Record excerpts: Begin

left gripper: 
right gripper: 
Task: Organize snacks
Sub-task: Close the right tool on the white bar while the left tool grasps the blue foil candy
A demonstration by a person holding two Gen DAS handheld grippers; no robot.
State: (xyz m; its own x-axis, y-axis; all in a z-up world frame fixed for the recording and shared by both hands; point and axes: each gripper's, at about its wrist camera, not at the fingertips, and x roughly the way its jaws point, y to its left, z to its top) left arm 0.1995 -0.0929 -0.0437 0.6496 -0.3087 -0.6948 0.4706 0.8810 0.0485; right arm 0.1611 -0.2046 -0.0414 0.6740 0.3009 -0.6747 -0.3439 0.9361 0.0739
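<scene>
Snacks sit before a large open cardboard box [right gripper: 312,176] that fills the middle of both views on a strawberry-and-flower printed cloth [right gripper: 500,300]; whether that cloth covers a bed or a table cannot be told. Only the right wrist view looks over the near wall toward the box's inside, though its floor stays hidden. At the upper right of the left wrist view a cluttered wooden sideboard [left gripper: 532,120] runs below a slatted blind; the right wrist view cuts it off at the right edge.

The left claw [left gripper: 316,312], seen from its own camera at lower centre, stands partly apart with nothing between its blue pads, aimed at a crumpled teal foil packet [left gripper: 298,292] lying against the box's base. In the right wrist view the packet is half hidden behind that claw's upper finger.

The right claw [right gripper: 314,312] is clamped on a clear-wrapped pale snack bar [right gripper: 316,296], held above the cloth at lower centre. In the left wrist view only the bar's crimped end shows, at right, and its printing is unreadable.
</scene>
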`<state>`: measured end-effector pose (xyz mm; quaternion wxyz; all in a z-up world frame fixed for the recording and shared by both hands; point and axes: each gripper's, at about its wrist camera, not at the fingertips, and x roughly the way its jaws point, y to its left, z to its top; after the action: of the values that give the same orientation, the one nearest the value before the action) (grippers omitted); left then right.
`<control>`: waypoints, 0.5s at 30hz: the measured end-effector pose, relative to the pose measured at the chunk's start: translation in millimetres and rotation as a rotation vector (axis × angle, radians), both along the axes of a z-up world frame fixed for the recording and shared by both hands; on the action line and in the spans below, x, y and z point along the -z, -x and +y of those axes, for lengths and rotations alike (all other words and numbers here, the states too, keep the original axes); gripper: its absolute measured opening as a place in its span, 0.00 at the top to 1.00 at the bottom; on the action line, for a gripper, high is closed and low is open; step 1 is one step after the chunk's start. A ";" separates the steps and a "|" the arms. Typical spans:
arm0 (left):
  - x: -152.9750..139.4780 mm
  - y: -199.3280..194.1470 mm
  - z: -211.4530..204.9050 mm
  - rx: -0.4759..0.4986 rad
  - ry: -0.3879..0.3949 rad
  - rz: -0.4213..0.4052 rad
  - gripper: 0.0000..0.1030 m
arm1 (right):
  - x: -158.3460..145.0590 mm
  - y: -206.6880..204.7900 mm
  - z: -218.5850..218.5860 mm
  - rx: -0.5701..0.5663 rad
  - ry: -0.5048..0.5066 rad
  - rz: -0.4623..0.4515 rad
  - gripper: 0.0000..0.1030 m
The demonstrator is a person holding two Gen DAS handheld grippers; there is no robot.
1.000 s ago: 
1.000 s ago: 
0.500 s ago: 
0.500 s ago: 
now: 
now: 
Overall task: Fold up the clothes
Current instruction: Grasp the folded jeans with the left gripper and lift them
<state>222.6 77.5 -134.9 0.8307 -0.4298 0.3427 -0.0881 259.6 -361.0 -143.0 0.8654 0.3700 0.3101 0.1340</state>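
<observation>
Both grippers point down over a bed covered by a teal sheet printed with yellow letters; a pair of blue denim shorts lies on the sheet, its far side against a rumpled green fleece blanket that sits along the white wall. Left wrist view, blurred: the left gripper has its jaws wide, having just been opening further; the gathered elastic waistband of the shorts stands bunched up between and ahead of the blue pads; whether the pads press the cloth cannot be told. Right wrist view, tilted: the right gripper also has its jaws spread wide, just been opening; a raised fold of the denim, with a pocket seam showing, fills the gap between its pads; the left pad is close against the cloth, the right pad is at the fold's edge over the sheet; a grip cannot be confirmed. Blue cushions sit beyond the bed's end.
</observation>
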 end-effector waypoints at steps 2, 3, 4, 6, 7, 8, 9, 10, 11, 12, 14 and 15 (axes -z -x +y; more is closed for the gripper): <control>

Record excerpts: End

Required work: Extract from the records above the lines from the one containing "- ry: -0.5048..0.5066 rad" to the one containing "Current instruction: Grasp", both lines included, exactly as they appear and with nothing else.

Answer section:
  - ry: -0.5048..0.5066 rad
  - rz: -0.4623..0.4515 rad
  - gripper: 0.0000..0.1030 m
The demonstrator is a person holding two Gen DAS handheld grippers; there is no robot.
1.000 s ago: 
1.000 s ago: 
0.500 s ago: 
0.500 s ago: 
now: 
now: 
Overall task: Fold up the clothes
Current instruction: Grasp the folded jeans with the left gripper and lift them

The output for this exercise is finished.